WHEREAS, as of the Effective Date, pursuant to Section 14.4 of the BCA, Assignor wishes to assign and transfer to Assignee, and Assignee wishes to accept and assume from Assignor, all of Assignor’s right, title and interest in the BCA and all of Assignor’s liabilities, agreements, obligations, rights and duties in, under, and arising from the BCA;

WHEREAS, it is consistent with the BCA Parties’ interests to recognize Assignee as the successor party to the BCA and release Assignor from any and all liabilities, agreements, obligations, rights and duties in, under and arising from the BCA;

WHEREAS, the BCA Parties are willing to release Assignor from the obligations enumerated in the BCA and to consent to Assignee assuming and being directly obligated and liable for such obligations and becoming party to the BCA in place of Assignor; and

WHEREAS, the parties hereto wish to amend the BCA pursuant to Section 14.11 thereof as hereinafter set forth.

AGREEMENT

NOW THEREFORE, in consideration of the representations, warranties, covenants and agreements set forth herein and for good and valuable consideration, the receipt and adequacy of which are hereby acknowledged, the parties agree as follows:

1. Amendments to the BCA.

(a) Each reference to “FB Parent Limited, a limited company incorporated under the laws of England and Wales” in the BCA shall be hereby deemed to be a reference to “Flybondi Holdings plc, a public limited company incorporated under the laws of England and Wales” and, as an effect thereof, each reference to “TopCo” in the BCA shall be hereby deemed a reference to Assignee.

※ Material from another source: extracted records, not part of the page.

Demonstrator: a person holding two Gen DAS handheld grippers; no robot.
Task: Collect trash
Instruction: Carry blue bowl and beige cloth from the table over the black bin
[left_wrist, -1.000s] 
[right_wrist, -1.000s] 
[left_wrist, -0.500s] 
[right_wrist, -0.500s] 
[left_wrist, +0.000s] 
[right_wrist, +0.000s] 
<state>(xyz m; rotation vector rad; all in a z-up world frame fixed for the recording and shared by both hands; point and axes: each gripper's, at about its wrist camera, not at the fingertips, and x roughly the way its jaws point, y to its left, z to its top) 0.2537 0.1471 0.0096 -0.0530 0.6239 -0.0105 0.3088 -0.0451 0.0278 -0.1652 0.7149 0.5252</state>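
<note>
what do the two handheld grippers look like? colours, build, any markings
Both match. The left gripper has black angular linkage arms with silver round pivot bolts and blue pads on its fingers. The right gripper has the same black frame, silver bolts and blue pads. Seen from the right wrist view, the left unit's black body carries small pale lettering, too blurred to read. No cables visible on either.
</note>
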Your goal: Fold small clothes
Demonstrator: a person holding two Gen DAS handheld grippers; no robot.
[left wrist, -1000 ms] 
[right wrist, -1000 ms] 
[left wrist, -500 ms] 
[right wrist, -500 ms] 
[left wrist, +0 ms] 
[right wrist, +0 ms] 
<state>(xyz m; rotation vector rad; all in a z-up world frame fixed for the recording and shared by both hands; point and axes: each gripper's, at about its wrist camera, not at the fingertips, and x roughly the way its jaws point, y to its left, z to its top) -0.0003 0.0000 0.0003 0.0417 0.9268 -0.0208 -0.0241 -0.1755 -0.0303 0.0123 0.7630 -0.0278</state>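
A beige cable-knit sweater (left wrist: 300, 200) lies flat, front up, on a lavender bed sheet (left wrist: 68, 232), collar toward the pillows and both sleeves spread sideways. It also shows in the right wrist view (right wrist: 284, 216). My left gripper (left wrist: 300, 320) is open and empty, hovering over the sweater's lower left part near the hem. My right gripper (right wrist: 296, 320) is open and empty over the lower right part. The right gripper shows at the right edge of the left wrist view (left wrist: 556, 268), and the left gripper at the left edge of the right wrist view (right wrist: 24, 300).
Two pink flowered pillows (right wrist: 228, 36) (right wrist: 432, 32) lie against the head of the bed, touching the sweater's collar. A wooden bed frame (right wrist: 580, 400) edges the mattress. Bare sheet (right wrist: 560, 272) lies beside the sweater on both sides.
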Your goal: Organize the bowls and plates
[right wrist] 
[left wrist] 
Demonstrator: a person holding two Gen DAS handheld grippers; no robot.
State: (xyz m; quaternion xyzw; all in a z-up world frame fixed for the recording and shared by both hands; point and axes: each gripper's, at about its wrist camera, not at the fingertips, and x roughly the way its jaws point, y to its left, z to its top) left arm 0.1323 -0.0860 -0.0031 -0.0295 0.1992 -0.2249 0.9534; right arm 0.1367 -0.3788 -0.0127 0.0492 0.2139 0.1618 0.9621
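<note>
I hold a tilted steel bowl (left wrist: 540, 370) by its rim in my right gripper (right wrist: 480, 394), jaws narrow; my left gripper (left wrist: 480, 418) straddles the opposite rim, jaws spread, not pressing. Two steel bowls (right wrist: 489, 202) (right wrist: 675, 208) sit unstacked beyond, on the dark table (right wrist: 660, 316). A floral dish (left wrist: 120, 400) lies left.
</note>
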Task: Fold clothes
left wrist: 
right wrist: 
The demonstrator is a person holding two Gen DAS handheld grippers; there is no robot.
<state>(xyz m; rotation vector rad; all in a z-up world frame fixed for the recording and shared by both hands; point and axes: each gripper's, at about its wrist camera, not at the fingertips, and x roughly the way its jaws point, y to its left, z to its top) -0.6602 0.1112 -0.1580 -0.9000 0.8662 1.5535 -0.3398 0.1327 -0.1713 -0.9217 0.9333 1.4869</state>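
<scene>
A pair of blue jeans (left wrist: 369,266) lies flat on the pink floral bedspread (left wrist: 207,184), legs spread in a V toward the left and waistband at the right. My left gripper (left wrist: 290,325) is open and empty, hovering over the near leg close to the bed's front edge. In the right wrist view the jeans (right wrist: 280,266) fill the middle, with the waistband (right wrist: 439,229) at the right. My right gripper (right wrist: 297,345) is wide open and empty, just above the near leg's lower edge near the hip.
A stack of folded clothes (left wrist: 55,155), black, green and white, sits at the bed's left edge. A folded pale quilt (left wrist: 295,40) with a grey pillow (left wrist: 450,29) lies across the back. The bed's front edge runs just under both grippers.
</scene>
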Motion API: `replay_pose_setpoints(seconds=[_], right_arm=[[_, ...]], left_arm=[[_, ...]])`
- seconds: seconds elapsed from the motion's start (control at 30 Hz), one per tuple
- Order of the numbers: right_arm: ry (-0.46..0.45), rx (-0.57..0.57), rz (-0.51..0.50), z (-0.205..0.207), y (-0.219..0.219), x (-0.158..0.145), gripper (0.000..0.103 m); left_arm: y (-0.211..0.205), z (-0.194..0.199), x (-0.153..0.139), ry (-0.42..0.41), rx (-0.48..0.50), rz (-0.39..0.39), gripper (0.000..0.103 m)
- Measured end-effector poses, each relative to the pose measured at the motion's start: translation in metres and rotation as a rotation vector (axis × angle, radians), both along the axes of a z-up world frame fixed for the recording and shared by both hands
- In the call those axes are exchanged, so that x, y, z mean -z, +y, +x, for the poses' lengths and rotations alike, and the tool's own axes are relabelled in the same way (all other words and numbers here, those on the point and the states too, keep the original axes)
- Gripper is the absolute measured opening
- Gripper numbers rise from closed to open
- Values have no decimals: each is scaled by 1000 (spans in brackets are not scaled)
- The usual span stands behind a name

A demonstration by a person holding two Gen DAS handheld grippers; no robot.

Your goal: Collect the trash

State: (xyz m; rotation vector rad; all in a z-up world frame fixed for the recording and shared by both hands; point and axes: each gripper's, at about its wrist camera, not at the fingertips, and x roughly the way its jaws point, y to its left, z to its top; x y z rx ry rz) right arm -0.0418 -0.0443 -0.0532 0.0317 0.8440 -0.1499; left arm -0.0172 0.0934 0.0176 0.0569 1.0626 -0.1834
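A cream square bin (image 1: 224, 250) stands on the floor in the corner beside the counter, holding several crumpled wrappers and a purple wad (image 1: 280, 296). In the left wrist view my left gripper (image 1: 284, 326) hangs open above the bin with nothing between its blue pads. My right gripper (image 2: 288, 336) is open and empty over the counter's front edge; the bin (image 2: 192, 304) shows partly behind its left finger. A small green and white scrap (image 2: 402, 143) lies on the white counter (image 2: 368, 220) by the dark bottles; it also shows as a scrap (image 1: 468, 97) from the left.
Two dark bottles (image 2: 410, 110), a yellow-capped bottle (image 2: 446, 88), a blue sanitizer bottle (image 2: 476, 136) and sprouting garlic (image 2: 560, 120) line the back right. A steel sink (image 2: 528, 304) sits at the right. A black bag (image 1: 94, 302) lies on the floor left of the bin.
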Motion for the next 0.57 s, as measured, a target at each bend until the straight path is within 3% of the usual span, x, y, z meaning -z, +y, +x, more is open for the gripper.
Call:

(b) Clause (a) of Section 6.2 of the BCA is hereby amended and restated in its entirety as follows:

“(a) As of July 2, 2024, (i) TopCo has issued 1 TopCo Share, and (ii) no other classes or series of TopCo capital stock are issued or outstanding.”


(c) A new Section 6.10 of the BCA will be included as follows:

“Section 6.10 FB Parent Limited. FB Parent Limited, a limited company incorporated under the laws of England and Wales, was formed and organized solely for the purpose of entering into this Agreement and any Ancillary Agreements and the consummation of the Transaction and has, as of July 2, 2024 not engaged in any activities or business, acquired or disposed of any assets or entered into any agreements or contracts other than this Agreement.”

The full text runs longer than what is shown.